Немного ошарашенный подобным взрывом недовольства, Амедео сказал:
— Но ты ведь не хочешь работать в баре? Ты умница, ты можешь стать образованной женщиной. И ты ведь не будешь ходить на эти субботние фашистские сборища и в эти лагеря, разве не так?
— Ноги у меня не болят! — закричала Мария-Грация. — И все туда ходят! Только я на всем острове не хожу никуда!
С этими словами она умчалась за занавеску на кухню. Он слышал, как ее шаги затихают в глубине дома — все еще нетвердые, — и его охватило смешанное чувство. Он эту девочку бесконечно любил, но тем не менее разозлился.

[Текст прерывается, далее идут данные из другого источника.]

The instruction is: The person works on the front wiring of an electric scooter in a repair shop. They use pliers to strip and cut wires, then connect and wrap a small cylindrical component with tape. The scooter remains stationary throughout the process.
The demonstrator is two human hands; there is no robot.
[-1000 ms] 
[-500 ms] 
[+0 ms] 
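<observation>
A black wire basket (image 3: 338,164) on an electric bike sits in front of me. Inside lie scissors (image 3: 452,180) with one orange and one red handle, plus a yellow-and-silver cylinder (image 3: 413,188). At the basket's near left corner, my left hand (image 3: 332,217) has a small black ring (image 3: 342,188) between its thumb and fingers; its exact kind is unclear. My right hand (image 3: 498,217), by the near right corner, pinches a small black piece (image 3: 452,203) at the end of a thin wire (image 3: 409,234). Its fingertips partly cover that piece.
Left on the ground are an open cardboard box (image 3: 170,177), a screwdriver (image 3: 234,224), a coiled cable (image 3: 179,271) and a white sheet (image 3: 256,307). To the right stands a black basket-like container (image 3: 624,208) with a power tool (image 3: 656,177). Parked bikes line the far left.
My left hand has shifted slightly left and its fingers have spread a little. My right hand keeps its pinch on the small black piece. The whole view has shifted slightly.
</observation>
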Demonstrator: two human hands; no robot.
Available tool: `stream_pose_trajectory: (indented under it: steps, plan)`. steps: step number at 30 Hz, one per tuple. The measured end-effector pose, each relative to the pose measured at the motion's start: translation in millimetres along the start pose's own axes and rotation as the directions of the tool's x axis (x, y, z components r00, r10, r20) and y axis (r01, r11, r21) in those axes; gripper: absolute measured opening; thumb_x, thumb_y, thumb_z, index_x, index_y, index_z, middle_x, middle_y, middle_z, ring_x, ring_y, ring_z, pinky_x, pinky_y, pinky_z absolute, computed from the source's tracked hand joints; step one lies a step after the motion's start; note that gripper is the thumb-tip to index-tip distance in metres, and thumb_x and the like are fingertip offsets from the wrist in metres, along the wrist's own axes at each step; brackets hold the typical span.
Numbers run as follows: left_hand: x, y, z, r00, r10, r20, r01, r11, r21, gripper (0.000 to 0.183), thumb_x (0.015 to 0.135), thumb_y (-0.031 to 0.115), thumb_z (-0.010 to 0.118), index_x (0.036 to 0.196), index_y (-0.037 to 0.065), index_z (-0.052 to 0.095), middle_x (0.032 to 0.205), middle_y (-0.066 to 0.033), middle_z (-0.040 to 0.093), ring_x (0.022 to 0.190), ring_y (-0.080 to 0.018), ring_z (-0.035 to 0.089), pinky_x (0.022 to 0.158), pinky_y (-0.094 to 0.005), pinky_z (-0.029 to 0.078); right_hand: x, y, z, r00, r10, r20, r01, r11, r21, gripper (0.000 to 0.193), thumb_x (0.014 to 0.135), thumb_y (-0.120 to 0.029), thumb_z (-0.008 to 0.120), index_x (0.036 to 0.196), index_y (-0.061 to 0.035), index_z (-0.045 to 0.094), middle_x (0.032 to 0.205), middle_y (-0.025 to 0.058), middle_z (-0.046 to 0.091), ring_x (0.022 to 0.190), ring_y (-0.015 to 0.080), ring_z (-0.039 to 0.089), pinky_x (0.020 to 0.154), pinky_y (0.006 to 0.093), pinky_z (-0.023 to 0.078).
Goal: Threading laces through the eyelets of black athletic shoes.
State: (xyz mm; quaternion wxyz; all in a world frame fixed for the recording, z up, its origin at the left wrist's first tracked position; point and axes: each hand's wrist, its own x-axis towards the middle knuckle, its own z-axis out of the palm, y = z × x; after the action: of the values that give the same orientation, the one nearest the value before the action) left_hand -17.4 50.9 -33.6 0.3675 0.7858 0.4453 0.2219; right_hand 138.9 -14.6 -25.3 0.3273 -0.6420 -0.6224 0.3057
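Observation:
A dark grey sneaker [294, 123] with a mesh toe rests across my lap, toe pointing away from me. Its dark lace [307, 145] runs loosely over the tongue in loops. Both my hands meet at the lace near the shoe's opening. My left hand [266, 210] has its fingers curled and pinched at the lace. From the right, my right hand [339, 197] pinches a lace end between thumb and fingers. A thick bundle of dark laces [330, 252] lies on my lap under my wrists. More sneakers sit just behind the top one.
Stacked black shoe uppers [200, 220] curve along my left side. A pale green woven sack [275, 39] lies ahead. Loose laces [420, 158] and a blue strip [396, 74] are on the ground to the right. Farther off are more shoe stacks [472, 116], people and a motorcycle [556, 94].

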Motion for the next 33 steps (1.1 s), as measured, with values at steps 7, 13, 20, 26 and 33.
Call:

Неужели и Мария-Грация становится непокорным подростком? Он не перенесет этого. Позже он поднялся к ней в комнату, утешал, называл ласковыми именами, угощал печеньем из бара и даже согласился, чтобы она наведалась на собрание Piccole Italiane.
Но попытка вступить в Piccole Italiane оказалась неудачной. Ее не приняли. Профессор Каллейя посчитал, что она не будет успевать за другими из-за своих слабых ног.
Вскарабкавшись вся в слезах по ступенькам в бар, Мария-Грация отмахнулась от вопросов отца.
— Не хочу больше ничего слышать про Piccole Italiane! — выкрикнула она. — Уеду на материк и стану монашкой!
Выманить ее из комнаты удалось поэту Марио Ваццо, который уговаривал ее так ласково, что Мария-Грация смягчилась и, все еще слегка злясь на весь мир, спустилась в бар.
— Я попрошу маму сходить к учителю Каллейе, — сказал Амедео. — Она быстро втолкует ему, что к чему.
— Папа, я больше ничего не хочу об этом слышать! — отрезала Мария-Грация.
Он собирался обсудить это происшествие с Пиной, но на следующий день все газеты только и писали что о германском фюрере, большом друге il duce, и его войне в Польше. И хотя il duce заартачился и колебался еще целый год, теперь всех занимала только война. Из-за этой войны сыновья Амедео один за другим покинули остров.